▸ **Your instructions**: Please tell how many of the lines below contain "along", using only a number.

▸ **Provided data**:
--------------------
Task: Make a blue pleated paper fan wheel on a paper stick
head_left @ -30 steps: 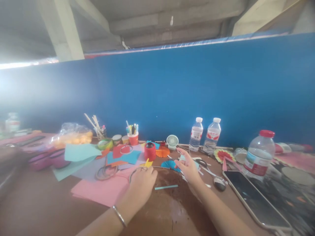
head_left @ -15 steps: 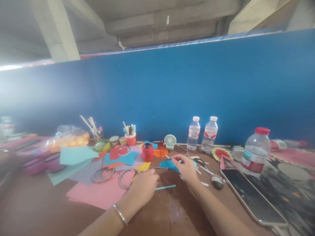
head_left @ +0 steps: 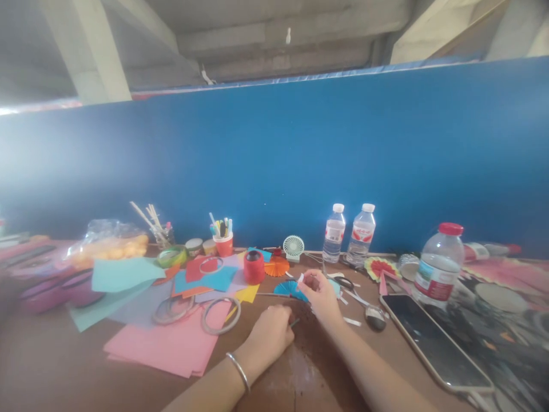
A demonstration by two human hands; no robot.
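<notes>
My left hand (head_left: 269,335) rests on the brown table (head_left: 300,377) with its fingers curled; a thin strip (head_left: 294,323) pokes out from under the fingertips. A metal bangle sits on that wrist. My right hand (head_left: 321,293) is raised slightly just beyond it, thumb and fingers pinched on a small white paper piece (head_left: 300,278). A folded blue paper fan (head_left: 286,288) lies right beside my right hand. An orange paper fan (head_left: 277,266) and a red spool (head_left: 254,267) sit a little further back.
Pink paper (head_left: 171,343) with tape rings (head_left: 221,316) lies left, with more coloured sheets behind. Scissors (head_left: 343,282), a phone (head_left: 433,343), three water bottles (head_left: 438,266), a small fan (head_left: 293,247) and a pen cup (head_left: 223,245) stand before the blue wall.
My left hand slid right off the pink paper and closed over the teal strip. My right hand went from open to pinched on a white scrap and drew in slightly.
</notes>
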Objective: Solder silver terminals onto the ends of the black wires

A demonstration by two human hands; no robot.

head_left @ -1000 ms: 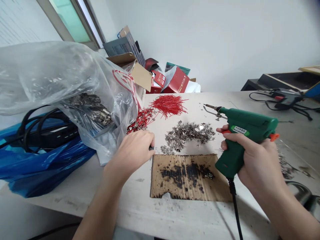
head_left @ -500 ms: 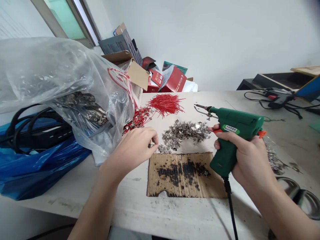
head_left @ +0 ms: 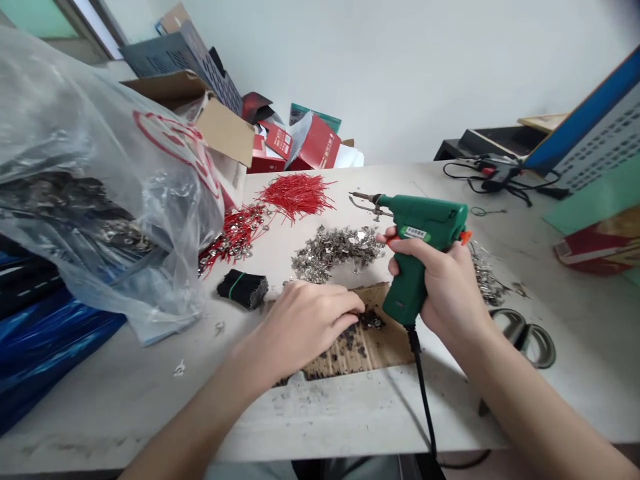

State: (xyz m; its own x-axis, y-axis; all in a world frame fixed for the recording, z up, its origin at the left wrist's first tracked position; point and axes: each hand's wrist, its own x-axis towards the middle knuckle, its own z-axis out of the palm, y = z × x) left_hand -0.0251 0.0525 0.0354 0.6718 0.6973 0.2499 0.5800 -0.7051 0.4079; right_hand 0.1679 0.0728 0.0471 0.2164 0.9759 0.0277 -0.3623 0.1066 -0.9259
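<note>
At the bench's left edge a clear plastic bag (head_left: 100, 180) holding grey metal parts slumps over blue plastic sheeting (head_left: 45, 340). Just right of the bag lies a bundle of red wires with metal terminals (head_left: 233, 235), and nearer the front edge a black bundle tied with a green band (head_left: 243, 289). Toward the back edge sits a loose heap of red wires (head_left: 295, 193), with red cartons (head_left: 310, 143) behind it against the wall.

The left hand (head_left: 305, 323) rests palm down on the scorched cardboard pad (head_left: 367, 343) near the front edge, its fingers curled with the tips pressed to the blackened patch; whether they pinch anything there cannot be told. Just behind the pad is a pile of small silver terminals (head_left: 335, 243).

The right hand (head_left: 443, 293) is clenched round the grip of a green soldering gun (head_left: 425, 230), held above the pad's right end with its tip pointing left over the pile; its black cord (head_left: 423, 393) drops over the front edge. Right of that hand, scissors (head_left: 530, 330) lie on the bench.
</note>
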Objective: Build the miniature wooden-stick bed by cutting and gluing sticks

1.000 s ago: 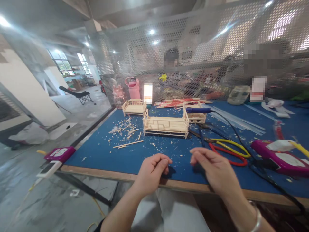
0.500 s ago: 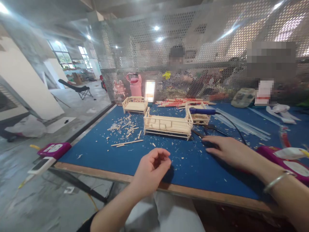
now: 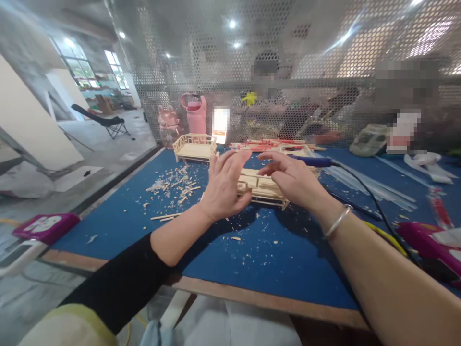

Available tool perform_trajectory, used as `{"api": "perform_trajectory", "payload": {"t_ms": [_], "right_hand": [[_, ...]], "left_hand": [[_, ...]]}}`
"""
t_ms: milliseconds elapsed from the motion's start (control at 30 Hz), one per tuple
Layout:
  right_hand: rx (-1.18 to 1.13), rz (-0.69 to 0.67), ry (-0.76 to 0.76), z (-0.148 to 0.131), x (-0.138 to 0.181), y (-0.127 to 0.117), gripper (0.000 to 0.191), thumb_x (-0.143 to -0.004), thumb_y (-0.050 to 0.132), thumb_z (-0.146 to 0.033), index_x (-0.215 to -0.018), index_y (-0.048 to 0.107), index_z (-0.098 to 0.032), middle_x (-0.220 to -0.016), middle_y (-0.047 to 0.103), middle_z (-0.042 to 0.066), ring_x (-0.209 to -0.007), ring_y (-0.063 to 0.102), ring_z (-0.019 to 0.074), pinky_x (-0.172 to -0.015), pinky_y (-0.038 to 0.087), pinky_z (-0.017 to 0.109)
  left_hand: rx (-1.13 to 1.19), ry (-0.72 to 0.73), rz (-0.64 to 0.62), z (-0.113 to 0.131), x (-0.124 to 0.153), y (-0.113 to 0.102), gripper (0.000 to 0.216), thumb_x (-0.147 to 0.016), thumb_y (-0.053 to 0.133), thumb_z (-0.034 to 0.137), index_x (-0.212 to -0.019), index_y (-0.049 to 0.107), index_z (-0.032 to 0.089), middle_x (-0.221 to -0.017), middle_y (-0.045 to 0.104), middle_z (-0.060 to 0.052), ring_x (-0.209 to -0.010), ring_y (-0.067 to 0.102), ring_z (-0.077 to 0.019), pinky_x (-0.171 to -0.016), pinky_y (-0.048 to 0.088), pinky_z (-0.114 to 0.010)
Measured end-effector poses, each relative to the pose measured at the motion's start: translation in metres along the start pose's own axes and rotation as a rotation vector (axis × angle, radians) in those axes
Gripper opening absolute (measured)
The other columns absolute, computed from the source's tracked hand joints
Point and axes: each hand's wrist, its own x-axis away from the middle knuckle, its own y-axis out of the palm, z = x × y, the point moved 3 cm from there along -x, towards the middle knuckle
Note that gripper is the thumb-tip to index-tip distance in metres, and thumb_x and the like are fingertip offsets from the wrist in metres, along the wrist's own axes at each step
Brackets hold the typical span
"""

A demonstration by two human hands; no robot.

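Note:
A miniature bench (image 3: 262, 194) made of thin pale wooden sticks stands on the blue tabletop between my hands. My left hand (image 3: 227, 186) is at its left end, fingers stretched up and apart from the thumb, hiding that end. My right hand (image 3: 293, 179) reaches over its right end with fingers bent and spaced. Whether either hand touches the wood is hard to tell. Just behind the right hand lies a blue-handled tool (image 3: 314, 161) with a black cord, resting by another small stick-built piece (image 3: 301, 152), mostly covered.
A second miniature bench (image 3: 196, 148) stands farther back left, near a pink bottle (image 3: 196, 115) and a lit phone (image 3: 220, 126). Wood scraps (image 3: 176, 185), red-marked sticks (image 3: 266, 145) and clear glue sticks (image 3: 374, 185) lie about. A perforated metal screen (image 3: 216, 72) rises behind; people are beyond it.
Both hands have moved forward to the ends of the near bench; the left from the table's front, the right leftward from beside the tool. The left fingers have straightened. The view has shifted slightly.

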Motion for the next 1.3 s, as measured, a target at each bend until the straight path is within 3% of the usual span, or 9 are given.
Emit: {"api": "perform_trajectory", "payload": {"t_ms": [367, 1300], "right_hand": [[0.037, -0.049, 0.018, -0.007, 0.004, -0.003, 0.049, -0.065, 0.043, -0.01, -0.111, 0.057, -0.017, -0.072, 0.07, 0.003, -0.072, 0.063, 0.0201, -0.069, 0.045, 0.034], [-0.054, -0.113, 0.073, 0.0, 0.002, 0.001, 0.053, -0.063, 0.042, -0.007, -0.114, 0.052, -0.018, -0.071, 0.07, 0.002, -0.07, 0.064, 0.0194, -0.066, 0.046, 0.034]], "left_hand": [[-0.085, -0.116, -0.093, 0.014, 0.0, 0.007, 0.069, -0.076, 0.052, 0.031, -0.136, 0.021, 0.016, -0.135, 0.043, -0.013, -0.128, 0.031, -0.0282, -0.108, 0.001, -0.051], [-0.086, -0.135, -0.091, 0.014, -0.001, 0.01, 0.068, -0.077, 0.053, 0.023, -0.138, 0.022, 0.02, -0.133, 0.047, -0.011, -0.125, 0.036, -0.0264, -0.108, 0.003, -0.05]]}}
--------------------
▸ **Solution to the exercise**: 3